In conversations across major insurance industry conferences this spring, ISI team members heard a consistent theme from property and casualty (P&C) carriers and MGAs: organizations are reducing operational complexity to improve efficiency, strengthen data quality, and apply AI with greater confidence.
For many insurers, that means:
- Fewer systems to manage
- Cleaner, more consistent data
- More connected workflows across underwriting, claims, and operations
- A stronger foundation for decision-making and AI adoption
Fragmented systems make it harder to move quickly, govern effectively, and create a reliable view of the business.
One System, One Source of Truth
At PLUS (Professional Liability Underwriting Society) and the MPL (Medical Professional Liability) Association Conference, platform consolidation was a frequent topic. The pain points are familiar: disconnected systems create data gaps, manual reconciliation consumes underwriter and adjuster time, and critical information lives in too many places to be fully useful.
This is especially important in professional liability, where decisions depend on complex submissions, detailed documentation, and careful risk evaluation. A trusted platform foundation connects policy, claims, billing, accounting, reinsurance, and reporting workflows into a more consistent operating environment.
For ISI, this has long been a core focus. ISI Core supports the full insurance lifecycle on a unified platform, including professional liability and specialty insurers that require accuracy, configurability, and governance.
AI Embedded Where the Work Happens
Carriers are not just asking what AI can do. They are asking whether it can improve work inside existing operations and deliver measurable value.
Several carriers described practical AI needs, including:
- Supporting triage and prioritization of submissions
- Ensuring applications and submissions are complete and accurate before underwriting review
- Reducing manual effort caused by missing or inconsistent information
- Identifying high-risk claims that could results in nuclear verdicts as well as other red flags earlier in the process
This is where ISI AI fits naturally into the broader platform discussion. Rather than treating AI for insurance as a separate layer, ISI AI agents support submission handling, underwriting review, and decision support within connected workflows. The value is not simply faster extraction. It is accurate, source-validated data teams can trust and act on.
A Legitimate Caution
Not every voice was fully confident in AI adoption. Some attendees raised concerns about using AI to review complex professional liability applications and claims, with worries that AI could introduce gaps that increase litigation or claims exposure.
That concern reinforces an important point. In complex lines, AI should inform human judgment, not replace it. For ISI, that is a guiding principle. ISI AI keeps experts in the loop by supporting underwriting judgment with accurate, traceable, and source-validated information rather than replacing underwriter experience and accountability.

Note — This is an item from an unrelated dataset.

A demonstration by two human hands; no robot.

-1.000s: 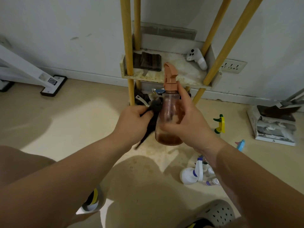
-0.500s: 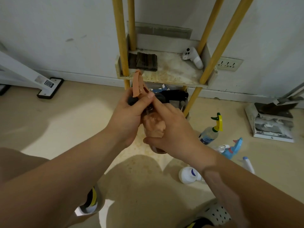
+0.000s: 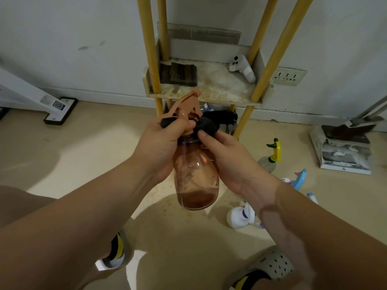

What Leaders Should Consider
The message from these conferences was clear: insurers need simpler ecosystems, trusted data, and AI that can support better decisions without adding risk.
That also puts ROI under greater scrutiny. Capgemini’s 2026 World Property and Casualty Insurance Report found that 55% of P&C insurers reported no clear ROI on AI initiatives, reinforcing the need to connect AI investments to measurable outcomes.
For leaders, the key questions are:
- Are systems connected enough to support reliable data and workflow visibility?
- Can AI outputs be traced back to source information?
- Can teams measure where time is saved, quality improves, and risk is reduced?
- Are investments showing measurable impact through reduced manual effort, faster review cycles, improved data quality, and earlier risk identification?
This is where accuracy becomes central to ROI. With ISI AI’s Submission Agent and Underwriting Agent achieving 98%+ accuracy, carriers can more clearly connect AI to operational value through less manual validation, faster review cycles, and greater confidence in the data behind underwriting decisions.
The opportunity now is to simplify the foundation, then apply AI where it can deliver practical value. For professional liability insurers, that means pairing trusted core workflows with AI that supports expertise and keeps accountability where it belongs.